* TASK DESCRIPTION
Please start at the first line of the records beneath and quote each line exactly, ending with the line containing "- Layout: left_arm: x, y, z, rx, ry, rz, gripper".

* INFORMATION
--------------------------------------------------

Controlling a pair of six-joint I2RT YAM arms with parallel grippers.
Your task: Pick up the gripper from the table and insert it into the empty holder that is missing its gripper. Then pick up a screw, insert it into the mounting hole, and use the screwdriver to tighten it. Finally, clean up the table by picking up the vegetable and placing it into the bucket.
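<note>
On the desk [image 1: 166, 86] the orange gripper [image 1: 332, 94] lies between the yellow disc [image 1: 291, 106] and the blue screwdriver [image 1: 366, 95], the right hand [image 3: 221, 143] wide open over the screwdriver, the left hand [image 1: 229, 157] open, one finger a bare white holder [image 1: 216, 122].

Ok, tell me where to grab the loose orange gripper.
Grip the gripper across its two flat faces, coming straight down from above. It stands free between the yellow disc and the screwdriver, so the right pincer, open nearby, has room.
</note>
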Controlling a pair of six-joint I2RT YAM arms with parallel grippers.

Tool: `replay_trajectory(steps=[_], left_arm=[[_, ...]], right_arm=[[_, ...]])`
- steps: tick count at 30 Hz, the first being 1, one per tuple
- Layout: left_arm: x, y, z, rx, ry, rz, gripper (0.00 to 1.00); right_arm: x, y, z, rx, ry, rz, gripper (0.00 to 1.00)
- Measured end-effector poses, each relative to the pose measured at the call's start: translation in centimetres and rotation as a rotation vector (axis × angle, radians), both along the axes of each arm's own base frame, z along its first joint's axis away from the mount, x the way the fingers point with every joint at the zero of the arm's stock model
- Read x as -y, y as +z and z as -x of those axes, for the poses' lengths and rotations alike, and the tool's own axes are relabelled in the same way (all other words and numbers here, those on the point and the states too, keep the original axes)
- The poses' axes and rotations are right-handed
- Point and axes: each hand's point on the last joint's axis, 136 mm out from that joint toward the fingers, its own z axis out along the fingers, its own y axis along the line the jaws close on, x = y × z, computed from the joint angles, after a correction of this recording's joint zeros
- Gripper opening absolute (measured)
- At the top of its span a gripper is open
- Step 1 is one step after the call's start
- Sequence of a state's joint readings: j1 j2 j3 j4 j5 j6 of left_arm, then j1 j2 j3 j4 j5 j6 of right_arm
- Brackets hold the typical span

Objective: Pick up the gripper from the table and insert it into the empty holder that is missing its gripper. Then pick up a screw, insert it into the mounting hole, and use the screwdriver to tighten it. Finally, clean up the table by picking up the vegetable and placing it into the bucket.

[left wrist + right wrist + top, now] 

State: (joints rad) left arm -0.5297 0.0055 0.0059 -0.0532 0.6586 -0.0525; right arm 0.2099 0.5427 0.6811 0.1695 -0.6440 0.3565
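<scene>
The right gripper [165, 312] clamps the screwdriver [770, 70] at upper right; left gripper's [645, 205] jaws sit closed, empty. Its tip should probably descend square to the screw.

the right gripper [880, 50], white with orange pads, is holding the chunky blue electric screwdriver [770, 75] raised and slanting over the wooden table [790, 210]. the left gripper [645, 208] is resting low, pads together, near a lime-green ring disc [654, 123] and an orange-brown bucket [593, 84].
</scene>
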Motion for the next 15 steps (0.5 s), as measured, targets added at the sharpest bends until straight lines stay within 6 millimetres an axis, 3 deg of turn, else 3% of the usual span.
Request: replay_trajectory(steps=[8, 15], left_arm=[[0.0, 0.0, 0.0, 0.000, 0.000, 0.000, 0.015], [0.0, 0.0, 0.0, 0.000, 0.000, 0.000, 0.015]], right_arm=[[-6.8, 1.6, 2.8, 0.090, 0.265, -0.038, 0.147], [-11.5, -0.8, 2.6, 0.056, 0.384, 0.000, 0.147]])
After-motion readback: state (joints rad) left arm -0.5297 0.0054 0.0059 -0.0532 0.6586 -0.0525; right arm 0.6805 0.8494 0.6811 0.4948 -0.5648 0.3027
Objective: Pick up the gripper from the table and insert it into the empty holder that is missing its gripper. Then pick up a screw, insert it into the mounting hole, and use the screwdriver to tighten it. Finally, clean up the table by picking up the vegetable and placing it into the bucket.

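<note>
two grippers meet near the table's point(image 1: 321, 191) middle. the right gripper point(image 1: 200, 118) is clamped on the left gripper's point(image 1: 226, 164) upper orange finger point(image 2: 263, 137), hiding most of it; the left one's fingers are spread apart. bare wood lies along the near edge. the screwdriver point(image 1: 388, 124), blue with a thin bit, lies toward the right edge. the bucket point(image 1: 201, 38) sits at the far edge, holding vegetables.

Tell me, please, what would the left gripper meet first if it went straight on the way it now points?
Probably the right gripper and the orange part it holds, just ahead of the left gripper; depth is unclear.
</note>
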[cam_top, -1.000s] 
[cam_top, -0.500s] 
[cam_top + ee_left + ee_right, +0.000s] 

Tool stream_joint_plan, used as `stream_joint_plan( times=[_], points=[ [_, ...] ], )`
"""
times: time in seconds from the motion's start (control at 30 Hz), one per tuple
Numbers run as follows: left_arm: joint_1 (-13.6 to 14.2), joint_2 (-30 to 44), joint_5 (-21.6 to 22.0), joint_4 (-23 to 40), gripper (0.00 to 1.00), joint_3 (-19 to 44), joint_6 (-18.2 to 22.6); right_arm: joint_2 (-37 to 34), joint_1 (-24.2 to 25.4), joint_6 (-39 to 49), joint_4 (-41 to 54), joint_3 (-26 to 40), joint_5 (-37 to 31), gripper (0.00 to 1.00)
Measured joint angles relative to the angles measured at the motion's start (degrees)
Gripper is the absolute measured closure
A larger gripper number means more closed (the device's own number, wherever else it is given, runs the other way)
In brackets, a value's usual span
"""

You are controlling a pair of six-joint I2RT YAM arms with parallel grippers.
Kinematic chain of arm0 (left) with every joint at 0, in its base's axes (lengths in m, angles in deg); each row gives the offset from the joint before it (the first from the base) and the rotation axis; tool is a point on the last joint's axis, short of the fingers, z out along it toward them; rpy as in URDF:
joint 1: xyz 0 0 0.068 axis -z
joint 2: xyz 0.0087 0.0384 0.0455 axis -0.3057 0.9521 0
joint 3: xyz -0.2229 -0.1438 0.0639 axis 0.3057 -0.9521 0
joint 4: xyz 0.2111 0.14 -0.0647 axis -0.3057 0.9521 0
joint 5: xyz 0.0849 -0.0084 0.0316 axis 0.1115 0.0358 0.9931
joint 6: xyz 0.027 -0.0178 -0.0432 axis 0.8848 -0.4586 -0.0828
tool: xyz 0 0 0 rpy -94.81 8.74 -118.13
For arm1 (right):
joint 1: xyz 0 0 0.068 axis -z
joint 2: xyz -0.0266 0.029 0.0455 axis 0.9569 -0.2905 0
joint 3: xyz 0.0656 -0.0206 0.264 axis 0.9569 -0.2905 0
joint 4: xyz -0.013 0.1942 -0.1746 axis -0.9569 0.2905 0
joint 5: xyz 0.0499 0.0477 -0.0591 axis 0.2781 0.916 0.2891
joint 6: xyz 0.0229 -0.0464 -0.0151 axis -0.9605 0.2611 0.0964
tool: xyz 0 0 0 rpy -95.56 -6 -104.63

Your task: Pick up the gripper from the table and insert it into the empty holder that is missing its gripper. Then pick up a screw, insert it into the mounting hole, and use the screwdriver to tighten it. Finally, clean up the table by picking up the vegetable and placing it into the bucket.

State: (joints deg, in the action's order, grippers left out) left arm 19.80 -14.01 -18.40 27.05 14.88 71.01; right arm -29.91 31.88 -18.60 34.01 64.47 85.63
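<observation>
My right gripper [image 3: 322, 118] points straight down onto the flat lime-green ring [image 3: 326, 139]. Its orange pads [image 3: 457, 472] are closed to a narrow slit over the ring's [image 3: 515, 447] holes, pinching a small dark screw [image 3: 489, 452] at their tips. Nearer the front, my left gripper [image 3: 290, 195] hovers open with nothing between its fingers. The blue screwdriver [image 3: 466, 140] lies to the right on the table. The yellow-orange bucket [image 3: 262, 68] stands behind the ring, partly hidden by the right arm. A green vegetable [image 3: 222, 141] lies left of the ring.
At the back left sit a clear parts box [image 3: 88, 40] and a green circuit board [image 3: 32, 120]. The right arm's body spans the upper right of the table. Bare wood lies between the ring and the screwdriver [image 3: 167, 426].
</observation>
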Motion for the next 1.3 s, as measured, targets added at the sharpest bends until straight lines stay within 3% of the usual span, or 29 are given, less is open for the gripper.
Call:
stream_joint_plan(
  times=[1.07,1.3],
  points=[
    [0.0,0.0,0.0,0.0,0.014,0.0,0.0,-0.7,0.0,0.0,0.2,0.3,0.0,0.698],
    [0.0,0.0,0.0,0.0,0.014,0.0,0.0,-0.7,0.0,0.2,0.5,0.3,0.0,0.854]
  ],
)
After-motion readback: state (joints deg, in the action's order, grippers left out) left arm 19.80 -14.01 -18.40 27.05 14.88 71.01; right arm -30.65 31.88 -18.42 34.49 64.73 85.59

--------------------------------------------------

* REPLY
Controlling a pair of six-joint I2RT YAM arms with parallel grippers.
Your task: Pick up the gripper from the table and insert it into the empty holder that is missing its gripper. Then pick up a screw, insert it into the mounting hole, and use the screwdriver to tighten it. Finally, clean up the table by picking up the vegetable and placing it into the bucket.
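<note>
On the desk [image 1: 166, 86] the orange gripper [image 1: 332, 94] lies between the yellow disc [image 1: 291, 106] and the blue screwdriver [image 1: 366, 95], the right hand [image 3: 221, 143] wide open over the screwdriver, the left hand [image 1: 229, 157] open, one finger a bare white holder [image 1: 216, 122].

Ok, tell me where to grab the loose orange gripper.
Grip the gripper across its two flat faces, coming straight down from above. It stands free between the yellow disc and the screwdriver, so the right pincer, open nearby, has room.
</note>
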Controlling a pair of six-joint I2RT YAM arms with parallel grippers.

Tool: `replay_trajectory(steps=[_], left_arm=[[_, ...]], right_arm=[[_, ...]])`
- steps: tick count at 30 Hz, the first being 1, one per tuple
- Layout: left_arm: x, y, z, rx, ry, rz, gripper (0.00 to 1.00); right_arm: x, y, z, rx, ry, rz, gripper (0.00 to 1.00)

This output is complete.